Psychology in Podiatry? Or is it the other way around?
In our ethical education programmes and also in our clinical training we have always been told to treat the patient holistically, and not forget that there is a whole patient attached to the pair of feet that we are treating.
But as time goes by I tend to feel that an inclination I have always had from the beginning of treating patients is that Podiatry is 20% treating the patients feet................and 80% treating the patient's mind.
I had an experience yesterday in the clinic when this 60 y.o. lady turned up and she got very nervous in the clinic hallway when she saw that one of our younger new grad Podiatrists was going to treat her. The young Pod came to me and told me that he'd rather not treat her, as she always tends to get nervous and get very annoyed when his treatment regime takes a little longer than may have been anticipated by the patient.
I gladly accepted to see to this patient and entered the surgery where the patient was sitting on a chair waiting. I entered the room and politely asked her to sit on the Pod chair for treatment. Trying my best with the patient with the usual how are you and what not the patient said.............Dr. I have colon cancer...............

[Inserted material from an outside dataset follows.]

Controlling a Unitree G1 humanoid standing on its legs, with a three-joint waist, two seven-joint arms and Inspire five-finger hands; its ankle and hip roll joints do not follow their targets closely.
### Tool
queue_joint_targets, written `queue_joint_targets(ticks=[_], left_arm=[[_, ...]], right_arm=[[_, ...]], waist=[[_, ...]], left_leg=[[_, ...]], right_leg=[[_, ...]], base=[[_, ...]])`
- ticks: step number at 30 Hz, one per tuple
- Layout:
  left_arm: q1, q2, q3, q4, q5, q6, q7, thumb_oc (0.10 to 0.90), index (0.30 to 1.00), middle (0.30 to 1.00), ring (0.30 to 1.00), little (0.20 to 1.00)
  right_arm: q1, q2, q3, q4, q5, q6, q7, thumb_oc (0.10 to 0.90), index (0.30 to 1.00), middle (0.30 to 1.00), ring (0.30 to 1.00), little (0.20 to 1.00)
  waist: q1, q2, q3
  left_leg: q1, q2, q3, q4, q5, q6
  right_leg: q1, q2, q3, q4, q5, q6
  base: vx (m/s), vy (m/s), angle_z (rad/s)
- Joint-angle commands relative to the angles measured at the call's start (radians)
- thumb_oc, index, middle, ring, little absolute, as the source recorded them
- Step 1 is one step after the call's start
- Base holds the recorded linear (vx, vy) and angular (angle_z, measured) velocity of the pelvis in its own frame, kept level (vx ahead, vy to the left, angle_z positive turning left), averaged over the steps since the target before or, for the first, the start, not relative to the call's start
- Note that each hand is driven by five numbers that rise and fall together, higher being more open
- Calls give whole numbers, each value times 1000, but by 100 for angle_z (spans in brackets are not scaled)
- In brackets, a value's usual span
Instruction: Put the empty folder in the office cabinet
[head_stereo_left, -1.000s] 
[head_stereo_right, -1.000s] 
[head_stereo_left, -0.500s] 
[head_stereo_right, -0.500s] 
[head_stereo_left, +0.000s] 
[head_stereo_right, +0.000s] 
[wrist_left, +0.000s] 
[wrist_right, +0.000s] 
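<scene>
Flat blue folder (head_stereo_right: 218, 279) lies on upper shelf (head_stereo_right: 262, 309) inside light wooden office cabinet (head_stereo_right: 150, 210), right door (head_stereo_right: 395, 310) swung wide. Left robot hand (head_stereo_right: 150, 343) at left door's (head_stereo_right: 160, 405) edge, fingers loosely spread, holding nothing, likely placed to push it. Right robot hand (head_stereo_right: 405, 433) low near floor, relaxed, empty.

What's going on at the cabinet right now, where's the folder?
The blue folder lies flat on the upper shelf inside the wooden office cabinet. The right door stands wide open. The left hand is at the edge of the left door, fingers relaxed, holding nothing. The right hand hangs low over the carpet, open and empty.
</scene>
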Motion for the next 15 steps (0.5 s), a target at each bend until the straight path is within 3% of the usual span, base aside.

I immediately understood that due to my age the patient may have felt more comfortable with me than with the younger lad. Treating this patient's dry somewhat calloused feet was a high degree of a discussion where my main aim was to give courage to this older but still attractive woman. Speaking to her about taking care of herself, making sure she looks good for her children and husband, and looking forward to life, rather than giving up due to her condition was the main aim of my treatment for that session.
As Podiatrists I am specifically convinced that we can do so much more for our patients, when we look them in the face, and see the person and not just their feet. It is so wrong when some Pods tell me that they forget a patient's face but remember the patient when they see their feet.

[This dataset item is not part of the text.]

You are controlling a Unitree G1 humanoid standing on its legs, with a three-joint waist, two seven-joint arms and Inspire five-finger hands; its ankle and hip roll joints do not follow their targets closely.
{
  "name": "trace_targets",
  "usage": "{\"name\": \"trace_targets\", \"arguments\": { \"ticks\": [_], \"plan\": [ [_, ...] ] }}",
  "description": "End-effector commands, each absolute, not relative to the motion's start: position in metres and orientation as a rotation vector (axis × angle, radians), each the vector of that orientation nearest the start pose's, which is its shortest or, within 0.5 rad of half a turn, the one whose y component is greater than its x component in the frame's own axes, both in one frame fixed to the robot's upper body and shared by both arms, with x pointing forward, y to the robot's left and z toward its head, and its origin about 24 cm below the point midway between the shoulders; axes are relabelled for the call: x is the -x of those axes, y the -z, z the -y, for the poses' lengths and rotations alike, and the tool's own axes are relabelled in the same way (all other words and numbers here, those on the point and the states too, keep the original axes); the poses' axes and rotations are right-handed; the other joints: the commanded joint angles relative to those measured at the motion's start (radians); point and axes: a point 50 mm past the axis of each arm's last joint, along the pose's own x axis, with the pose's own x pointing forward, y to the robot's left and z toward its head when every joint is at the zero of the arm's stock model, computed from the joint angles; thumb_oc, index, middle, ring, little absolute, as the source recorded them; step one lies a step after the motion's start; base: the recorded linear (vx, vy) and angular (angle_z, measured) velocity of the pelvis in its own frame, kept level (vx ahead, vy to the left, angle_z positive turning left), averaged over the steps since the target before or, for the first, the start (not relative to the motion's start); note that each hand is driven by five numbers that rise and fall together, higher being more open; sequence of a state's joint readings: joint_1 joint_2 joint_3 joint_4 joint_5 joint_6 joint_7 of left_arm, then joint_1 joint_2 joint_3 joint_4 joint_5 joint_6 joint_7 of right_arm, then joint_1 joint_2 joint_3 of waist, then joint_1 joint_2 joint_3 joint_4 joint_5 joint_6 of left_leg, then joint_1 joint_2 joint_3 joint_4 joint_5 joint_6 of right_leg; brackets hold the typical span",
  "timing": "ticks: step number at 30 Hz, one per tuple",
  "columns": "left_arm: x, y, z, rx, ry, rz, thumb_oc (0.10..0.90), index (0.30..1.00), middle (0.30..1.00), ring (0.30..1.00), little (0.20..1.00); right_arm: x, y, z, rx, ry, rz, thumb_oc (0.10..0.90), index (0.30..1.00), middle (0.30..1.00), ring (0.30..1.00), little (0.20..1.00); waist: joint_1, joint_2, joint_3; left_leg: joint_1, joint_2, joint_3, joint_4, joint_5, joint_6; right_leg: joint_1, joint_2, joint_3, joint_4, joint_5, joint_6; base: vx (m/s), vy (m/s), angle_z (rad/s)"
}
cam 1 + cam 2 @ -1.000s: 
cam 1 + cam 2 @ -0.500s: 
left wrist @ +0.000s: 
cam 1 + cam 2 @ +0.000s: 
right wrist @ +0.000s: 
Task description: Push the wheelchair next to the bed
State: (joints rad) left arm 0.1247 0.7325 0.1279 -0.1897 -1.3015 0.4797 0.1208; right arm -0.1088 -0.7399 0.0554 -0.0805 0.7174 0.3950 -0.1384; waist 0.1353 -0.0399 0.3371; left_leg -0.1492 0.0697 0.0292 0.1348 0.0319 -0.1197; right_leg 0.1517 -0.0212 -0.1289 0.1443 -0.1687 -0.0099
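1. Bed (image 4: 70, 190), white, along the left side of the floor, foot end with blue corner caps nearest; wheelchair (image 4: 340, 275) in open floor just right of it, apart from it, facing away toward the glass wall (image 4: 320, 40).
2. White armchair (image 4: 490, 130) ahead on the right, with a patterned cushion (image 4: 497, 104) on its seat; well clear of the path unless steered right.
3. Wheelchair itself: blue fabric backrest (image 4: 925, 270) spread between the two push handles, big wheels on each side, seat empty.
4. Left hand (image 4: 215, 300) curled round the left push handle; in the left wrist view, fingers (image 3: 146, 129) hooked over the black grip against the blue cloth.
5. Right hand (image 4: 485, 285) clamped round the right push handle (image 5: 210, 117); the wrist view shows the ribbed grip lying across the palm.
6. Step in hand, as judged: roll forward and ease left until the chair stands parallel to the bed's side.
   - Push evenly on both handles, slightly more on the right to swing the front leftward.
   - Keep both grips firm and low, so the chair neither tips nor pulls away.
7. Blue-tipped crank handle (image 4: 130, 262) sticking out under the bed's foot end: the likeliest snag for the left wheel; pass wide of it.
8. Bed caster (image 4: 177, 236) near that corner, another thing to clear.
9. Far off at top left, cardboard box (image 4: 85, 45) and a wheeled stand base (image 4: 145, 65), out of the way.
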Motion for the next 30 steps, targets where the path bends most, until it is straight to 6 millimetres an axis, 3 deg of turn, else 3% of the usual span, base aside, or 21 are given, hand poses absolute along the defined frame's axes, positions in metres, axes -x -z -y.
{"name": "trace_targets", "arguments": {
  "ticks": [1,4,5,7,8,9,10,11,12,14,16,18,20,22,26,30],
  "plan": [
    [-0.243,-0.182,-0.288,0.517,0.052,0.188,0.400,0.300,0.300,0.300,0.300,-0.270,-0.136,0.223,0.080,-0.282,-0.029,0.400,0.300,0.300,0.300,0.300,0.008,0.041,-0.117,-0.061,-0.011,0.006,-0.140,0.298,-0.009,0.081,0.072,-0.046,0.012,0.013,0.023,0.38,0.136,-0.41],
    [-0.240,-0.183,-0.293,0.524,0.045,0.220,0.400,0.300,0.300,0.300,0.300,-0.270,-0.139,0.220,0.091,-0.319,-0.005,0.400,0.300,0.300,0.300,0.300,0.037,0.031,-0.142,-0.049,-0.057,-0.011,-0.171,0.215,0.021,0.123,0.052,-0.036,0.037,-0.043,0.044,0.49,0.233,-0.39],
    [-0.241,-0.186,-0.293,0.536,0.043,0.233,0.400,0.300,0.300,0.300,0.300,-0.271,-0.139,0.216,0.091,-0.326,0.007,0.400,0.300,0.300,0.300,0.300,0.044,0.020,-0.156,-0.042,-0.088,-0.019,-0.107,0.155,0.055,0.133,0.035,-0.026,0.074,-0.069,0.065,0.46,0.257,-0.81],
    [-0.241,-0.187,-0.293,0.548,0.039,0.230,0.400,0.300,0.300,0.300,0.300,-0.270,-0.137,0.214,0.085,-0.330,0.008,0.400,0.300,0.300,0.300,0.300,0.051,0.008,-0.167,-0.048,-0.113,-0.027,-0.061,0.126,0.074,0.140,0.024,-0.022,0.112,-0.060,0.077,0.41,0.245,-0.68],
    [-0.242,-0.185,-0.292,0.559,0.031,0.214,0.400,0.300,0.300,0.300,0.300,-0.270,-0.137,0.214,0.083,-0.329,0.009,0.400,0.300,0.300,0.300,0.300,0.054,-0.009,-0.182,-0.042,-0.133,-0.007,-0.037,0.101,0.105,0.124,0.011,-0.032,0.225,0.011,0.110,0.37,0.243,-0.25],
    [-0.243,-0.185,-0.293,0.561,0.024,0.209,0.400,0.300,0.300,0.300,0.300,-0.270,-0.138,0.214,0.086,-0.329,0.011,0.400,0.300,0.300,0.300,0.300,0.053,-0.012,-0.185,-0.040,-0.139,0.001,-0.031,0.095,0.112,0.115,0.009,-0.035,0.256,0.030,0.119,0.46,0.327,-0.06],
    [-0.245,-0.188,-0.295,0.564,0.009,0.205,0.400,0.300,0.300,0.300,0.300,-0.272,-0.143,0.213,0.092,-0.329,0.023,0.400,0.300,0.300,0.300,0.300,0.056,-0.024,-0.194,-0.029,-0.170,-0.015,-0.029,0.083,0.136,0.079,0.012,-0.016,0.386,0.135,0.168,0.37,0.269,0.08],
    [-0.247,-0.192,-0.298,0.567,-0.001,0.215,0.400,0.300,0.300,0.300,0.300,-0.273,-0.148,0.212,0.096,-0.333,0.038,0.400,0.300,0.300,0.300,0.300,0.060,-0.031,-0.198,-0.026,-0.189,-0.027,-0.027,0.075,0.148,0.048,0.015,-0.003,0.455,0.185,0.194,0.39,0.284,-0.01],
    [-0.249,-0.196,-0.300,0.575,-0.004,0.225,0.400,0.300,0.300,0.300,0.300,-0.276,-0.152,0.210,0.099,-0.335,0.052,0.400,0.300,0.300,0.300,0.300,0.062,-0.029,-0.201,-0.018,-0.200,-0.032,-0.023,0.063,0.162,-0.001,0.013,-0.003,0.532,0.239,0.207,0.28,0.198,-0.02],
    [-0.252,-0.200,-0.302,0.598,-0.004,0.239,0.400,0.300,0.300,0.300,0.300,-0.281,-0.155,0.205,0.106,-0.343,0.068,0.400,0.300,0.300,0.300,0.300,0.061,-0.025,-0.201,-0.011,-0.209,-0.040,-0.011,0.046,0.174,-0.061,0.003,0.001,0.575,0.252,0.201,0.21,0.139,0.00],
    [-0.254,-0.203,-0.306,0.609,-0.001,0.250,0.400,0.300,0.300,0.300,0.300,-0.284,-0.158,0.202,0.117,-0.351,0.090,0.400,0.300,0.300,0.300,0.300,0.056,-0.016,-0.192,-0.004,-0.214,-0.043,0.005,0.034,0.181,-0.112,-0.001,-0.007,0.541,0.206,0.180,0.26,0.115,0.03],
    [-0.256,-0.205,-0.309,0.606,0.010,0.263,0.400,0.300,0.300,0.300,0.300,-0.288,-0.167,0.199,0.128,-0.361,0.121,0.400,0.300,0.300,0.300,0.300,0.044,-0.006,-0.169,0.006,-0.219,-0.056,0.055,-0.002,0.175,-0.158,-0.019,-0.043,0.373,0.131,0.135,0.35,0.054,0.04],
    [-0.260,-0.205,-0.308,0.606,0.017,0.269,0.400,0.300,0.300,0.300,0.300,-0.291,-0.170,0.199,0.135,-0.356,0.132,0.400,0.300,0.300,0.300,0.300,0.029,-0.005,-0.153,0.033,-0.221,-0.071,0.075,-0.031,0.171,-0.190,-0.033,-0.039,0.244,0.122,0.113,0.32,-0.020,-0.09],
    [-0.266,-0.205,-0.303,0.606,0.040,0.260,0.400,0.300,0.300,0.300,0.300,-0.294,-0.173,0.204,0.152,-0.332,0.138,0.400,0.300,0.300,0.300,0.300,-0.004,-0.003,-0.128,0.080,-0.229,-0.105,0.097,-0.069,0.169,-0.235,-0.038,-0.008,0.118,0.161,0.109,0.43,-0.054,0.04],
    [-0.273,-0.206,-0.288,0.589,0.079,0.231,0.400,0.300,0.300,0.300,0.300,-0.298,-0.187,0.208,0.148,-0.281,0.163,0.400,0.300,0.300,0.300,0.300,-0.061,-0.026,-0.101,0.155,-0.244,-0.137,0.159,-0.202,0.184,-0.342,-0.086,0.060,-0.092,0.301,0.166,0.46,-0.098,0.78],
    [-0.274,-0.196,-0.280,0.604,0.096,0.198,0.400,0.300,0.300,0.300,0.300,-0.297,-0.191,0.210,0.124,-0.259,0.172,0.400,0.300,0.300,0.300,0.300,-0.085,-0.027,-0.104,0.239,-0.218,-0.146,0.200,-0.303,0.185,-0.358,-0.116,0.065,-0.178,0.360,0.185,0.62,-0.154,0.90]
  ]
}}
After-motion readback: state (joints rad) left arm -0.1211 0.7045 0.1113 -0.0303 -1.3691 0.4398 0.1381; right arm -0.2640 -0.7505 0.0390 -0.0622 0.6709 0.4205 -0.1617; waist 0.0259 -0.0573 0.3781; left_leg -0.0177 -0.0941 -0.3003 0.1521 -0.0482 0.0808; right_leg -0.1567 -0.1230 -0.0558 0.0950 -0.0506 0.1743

In my short career in treating patients so far, I tend to go home so happy and fulfilled when I remember that I managed to put a smile on a patients face, manage to tickle an old dear's feet and get her to laugh....................and most of all feel so much satisfaction at my contribution to helping a patient suffering so much due to some systemic disease such as cancer that maybe as a Podiatrist I have nothing to contribute to.......but may have done so much more to make a patient feel good, and be able to look forward to life in a happier way than the moment before she entered my surgery. No amount of money can ever pay me enough for that kind of satisfaction. Think about it Pods.